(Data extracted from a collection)
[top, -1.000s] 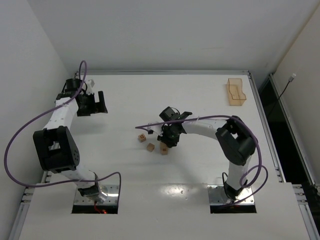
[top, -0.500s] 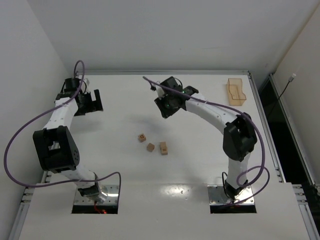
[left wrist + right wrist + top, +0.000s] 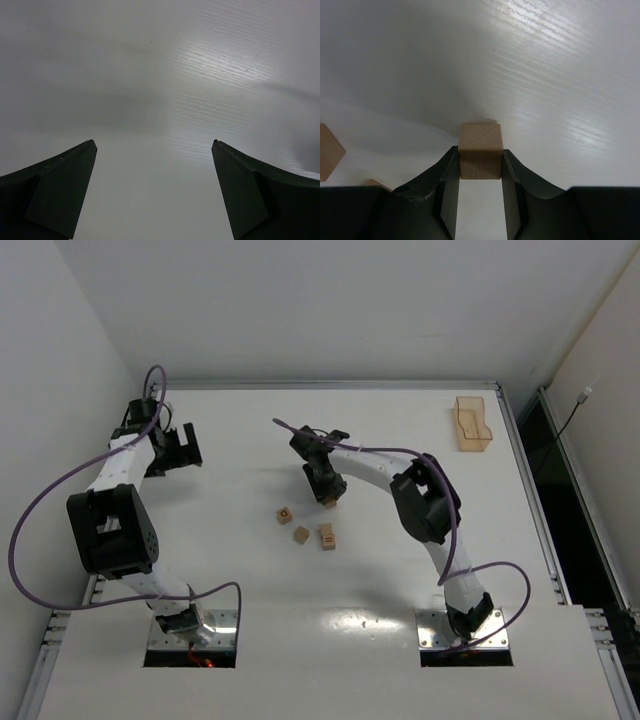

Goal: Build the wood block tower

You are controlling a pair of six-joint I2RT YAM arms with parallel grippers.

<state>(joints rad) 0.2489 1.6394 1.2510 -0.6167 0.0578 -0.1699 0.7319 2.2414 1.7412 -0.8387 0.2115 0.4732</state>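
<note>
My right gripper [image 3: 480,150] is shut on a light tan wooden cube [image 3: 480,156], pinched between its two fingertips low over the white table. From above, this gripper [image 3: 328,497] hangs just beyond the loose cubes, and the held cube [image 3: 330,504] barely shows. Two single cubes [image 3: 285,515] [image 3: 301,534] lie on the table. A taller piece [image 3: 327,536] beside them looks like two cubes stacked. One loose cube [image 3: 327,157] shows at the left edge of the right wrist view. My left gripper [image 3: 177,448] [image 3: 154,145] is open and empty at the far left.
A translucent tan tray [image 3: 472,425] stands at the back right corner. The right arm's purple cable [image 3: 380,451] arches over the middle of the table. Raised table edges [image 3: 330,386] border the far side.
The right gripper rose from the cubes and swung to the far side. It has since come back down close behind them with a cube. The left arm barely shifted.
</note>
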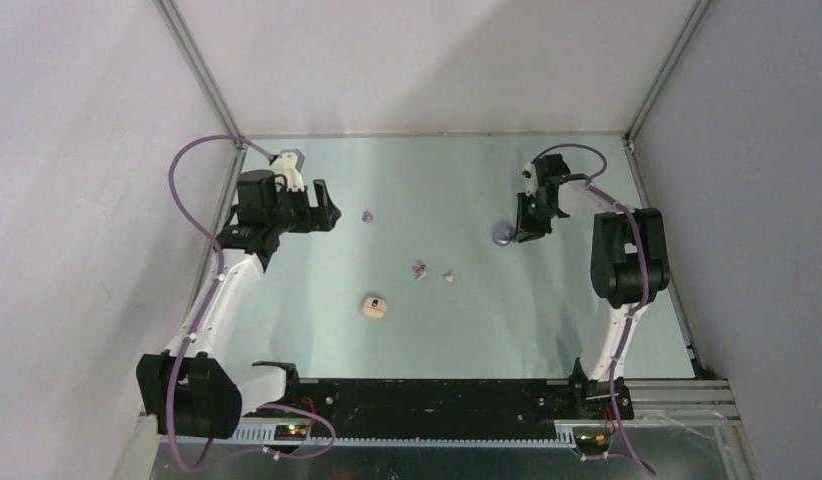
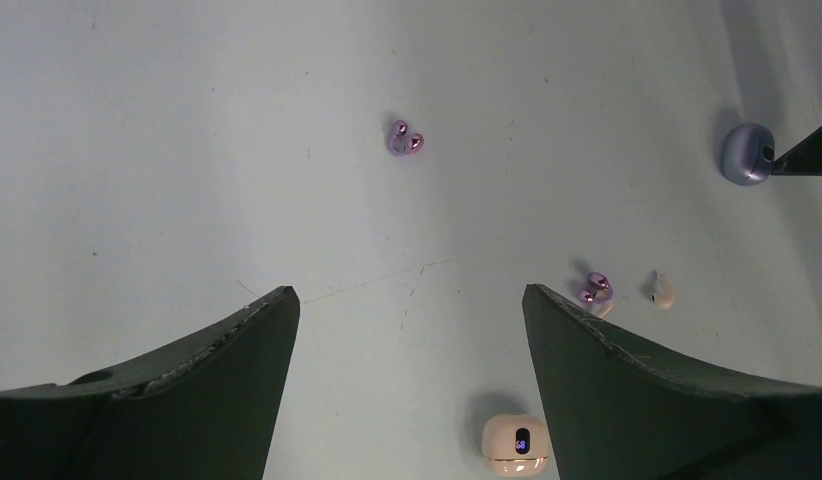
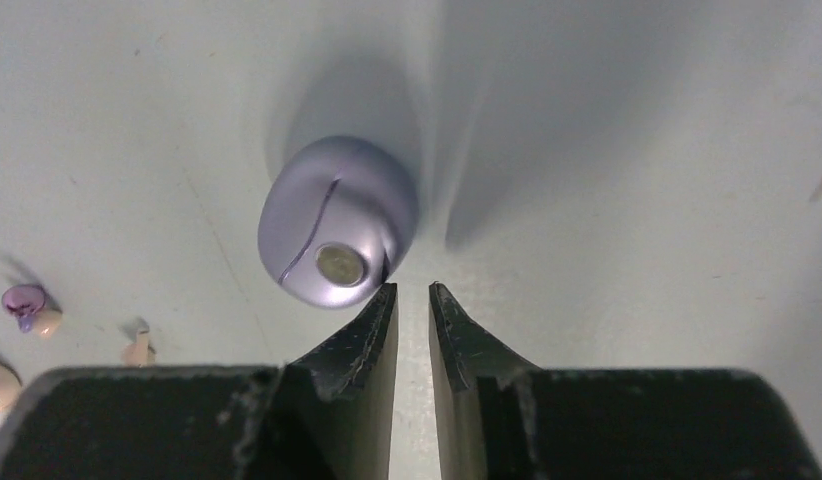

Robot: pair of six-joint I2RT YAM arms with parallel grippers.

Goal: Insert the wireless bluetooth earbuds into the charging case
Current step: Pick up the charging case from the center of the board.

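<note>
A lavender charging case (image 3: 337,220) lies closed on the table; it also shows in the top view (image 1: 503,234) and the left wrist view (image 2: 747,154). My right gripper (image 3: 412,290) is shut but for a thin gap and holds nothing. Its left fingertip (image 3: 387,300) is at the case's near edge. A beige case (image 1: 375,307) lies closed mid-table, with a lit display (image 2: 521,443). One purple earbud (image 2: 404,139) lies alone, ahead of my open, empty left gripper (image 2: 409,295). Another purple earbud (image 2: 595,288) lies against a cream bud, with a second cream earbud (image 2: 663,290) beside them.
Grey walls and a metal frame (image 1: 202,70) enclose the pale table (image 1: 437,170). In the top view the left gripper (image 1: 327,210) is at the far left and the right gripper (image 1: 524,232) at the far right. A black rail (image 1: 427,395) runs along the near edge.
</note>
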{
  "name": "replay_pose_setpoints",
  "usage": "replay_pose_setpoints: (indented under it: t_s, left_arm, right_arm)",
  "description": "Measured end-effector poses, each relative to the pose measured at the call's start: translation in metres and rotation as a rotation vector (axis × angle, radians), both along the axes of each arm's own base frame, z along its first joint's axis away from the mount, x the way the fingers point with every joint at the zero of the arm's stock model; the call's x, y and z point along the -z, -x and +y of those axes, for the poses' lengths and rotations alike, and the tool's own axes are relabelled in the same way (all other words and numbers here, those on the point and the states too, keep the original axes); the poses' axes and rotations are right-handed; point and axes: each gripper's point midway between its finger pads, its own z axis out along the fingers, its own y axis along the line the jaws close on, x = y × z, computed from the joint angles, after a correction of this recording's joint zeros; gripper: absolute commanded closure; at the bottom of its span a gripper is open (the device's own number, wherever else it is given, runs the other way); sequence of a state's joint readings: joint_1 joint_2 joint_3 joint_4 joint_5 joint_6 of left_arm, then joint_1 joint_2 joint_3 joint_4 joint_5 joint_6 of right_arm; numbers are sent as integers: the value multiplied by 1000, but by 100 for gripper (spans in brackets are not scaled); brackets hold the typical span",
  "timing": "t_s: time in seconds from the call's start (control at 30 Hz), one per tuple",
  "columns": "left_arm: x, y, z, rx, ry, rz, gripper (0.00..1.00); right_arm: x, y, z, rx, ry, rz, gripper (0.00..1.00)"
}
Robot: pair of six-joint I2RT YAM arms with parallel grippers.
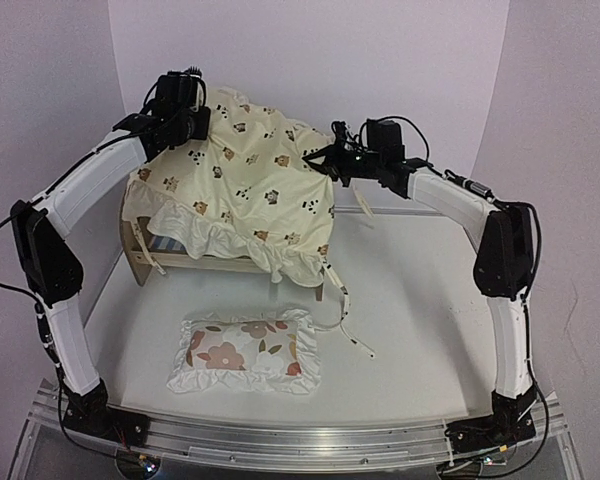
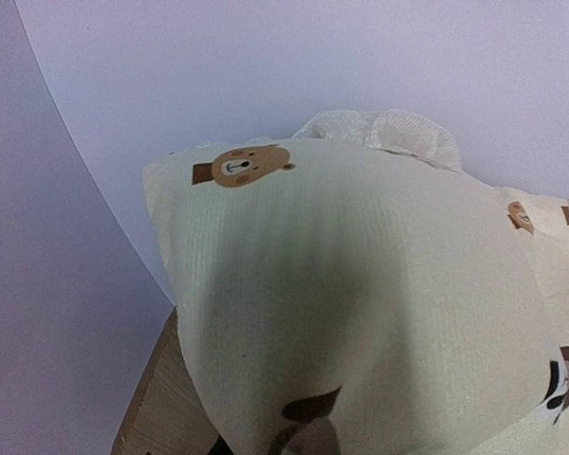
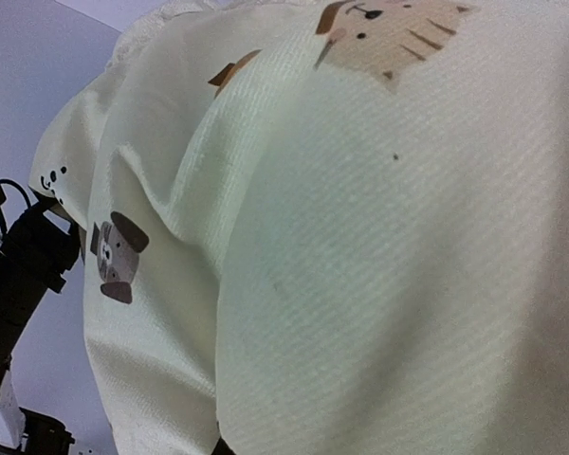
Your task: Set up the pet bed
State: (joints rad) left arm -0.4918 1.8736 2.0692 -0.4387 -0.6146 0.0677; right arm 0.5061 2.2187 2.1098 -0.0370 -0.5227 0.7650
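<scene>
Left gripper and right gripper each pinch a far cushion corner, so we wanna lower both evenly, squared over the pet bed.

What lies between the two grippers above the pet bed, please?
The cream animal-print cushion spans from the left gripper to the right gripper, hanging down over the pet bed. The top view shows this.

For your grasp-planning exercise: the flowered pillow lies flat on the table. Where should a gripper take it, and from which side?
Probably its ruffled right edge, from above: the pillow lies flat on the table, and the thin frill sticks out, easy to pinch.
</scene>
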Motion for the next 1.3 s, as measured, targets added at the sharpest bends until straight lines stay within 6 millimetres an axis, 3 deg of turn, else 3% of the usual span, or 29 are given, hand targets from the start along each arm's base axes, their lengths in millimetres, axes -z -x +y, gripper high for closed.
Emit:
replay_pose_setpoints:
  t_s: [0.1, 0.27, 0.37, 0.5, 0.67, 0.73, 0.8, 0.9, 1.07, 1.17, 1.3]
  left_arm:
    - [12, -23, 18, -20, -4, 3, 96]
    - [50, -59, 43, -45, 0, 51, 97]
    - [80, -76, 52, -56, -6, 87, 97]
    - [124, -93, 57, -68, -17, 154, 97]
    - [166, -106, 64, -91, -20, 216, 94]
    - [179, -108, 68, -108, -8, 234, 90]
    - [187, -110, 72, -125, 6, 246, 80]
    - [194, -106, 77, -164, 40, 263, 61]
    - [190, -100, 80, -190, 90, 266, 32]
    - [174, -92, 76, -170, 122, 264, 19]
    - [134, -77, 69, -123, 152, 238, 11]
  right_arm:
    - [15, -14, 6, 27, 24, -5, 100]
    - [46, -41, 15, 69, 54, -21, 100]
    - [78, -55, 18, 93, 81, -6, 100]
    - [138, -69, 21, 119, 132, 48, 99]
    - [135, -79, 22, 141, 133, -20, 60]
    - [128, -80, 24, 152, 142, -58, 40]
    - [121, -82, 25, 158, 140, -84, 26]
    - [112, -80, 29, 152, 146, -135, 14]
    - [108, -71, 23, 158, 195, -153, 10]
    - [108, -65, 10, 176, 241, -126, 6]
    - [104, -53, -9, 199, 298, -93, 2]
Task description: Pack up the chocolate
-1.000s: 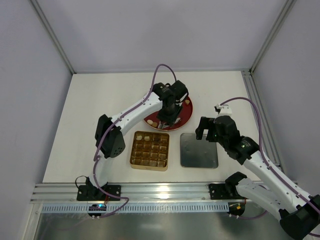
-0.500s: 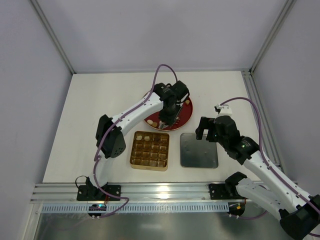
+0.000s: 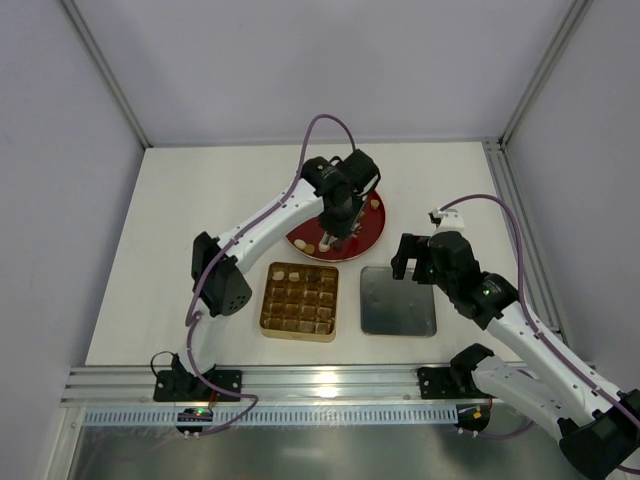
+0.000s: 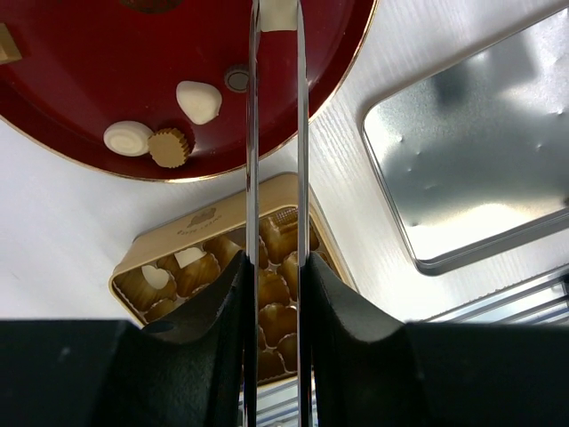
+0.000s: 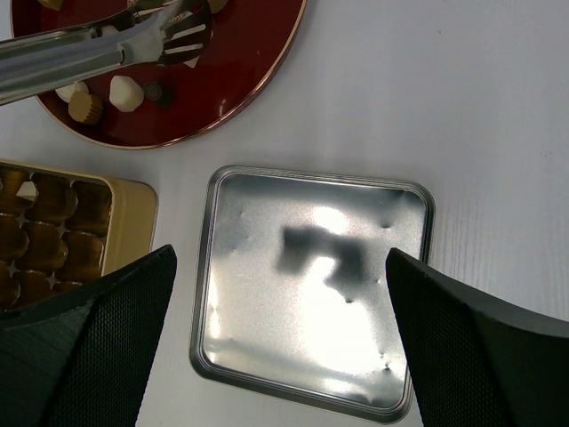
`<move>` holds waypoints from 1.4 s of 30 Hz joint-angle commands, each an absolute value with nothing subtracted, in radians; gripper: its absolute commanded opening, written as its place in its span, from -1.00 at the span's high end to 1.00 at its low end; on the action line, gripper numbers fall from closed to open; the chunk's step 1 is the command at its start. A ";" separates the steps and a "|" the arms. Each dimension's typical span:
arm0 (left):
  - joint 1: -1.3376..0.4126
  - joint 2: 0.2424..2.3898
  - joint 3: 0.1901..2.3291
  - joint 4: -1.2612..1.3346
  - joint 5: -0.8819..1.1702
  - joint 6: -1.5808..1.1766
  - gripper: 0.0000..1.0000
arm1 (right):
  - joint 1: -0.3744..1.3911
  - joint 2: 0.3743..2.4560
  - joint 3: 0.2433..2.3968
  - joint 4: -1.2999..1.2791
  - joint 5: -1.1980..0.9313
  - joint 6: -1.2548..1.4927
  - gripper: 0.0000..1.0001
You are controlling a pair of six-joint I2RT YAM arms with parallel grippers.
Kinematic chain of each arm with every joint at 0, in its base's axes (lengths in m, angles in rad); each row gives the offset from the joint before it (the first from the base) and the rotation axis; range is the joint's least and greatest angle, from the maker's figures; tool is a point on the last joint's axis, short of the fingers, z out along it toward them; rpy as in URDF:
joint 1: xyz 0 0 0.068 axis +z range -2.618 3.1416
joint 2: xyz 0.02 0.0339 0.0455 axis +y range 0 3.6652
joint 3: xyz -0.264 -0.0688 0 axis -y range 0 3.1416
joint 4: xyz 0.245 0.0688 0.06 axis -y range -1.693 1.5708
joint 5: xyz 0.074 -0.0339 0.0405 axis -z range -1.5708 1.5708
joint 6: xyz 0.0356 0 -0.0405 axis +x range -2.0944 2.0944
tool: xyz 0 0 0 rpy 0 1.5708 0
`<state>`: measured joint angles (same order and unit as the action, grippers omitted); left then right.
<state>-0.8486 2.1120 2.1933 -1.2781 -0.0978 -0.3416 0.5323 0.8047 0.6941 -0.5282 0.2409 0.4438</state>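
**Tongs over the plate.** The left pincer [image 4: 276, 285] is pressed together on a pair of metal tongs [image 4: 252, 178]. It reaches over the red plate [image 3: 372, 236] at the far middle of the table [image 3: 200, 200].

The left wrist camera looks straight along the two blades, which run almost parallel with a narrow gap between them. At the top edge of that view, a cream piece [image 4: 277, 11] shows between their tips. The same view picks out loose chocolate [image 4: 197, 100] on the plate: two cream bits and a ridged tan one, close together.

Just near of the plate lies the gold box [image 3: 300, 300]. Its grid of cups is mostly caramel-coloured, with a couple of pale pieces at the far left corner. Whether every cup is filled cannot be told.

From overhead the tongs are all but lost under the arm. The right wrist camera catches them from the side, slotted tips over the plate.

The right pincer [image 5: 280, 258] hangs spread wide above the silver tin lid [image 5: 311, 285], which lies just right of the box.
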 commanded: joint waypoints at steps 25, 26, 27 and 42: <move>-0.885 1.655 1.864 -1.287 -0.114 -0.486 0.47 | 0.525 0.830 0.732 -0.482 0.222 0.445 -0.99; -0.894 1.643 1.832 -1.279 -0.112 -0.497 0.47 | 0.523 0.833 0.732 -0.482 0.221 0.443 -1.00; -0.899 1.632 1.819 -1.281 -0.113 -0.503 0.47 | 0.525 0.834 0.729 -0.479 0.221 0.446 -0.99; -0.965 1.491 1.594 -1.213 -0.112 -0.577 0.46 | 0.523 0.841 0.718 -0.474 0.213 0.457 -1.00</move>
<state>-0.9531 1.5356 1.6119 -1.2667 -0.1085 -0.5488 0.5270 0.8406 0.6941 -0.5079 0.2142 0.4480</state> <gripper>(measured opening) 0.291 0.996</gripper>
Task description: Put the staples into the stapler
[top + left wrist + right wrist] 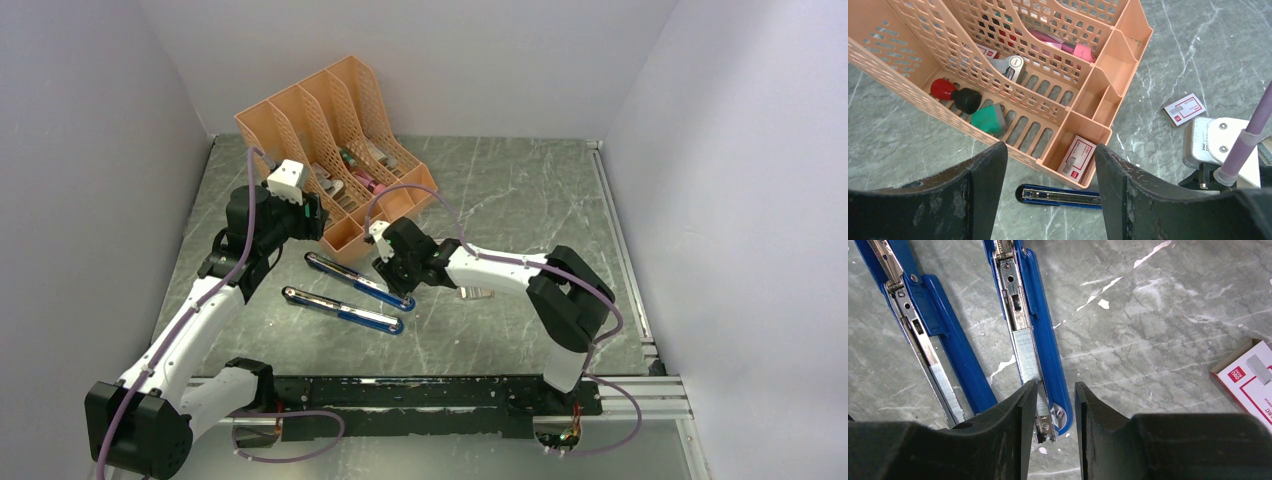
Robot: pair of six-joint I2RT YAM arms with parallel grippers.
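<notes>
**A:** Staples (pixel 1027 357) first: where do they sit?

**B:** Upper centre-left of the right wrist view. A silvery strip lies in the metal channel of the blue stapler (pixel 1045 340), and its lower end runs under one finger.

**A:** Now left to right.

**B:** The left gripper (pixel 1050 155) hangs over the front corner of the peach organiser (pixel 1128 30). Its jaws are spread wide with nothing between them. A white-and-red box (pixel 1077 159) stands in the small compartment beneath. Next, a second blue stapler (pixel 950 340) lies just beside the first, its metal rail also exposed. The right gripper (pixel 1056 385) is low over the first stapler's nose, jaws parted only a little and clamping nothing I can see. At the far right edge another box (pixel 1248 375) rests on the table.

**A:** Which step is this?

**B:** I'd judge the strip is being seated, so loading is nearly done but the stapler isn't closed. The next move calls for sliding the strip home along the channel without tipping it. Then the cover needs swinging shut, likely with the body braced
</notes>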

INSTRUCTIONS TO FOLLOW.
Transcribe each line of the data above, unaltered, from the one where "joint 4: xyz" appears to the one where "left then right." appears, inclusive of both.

ANSWER TO THIS EXERCISE.
joint 4: xyz 0.245 0.0688 0.06 axis -y range -1.693 1.5708
joint 5: xyz 0.074 -0.0339 0.0405 axis -z range -1.5708 1.5708
joint 6: xyz 0.0356 0 -0.0405 axis +x range -2.0944 2.0944
tool: xyz 0 0 0 rpy 0 1.5708 0
`<state>`: measured joint angles (same order and unit as the action, grippers omitted); left then right.

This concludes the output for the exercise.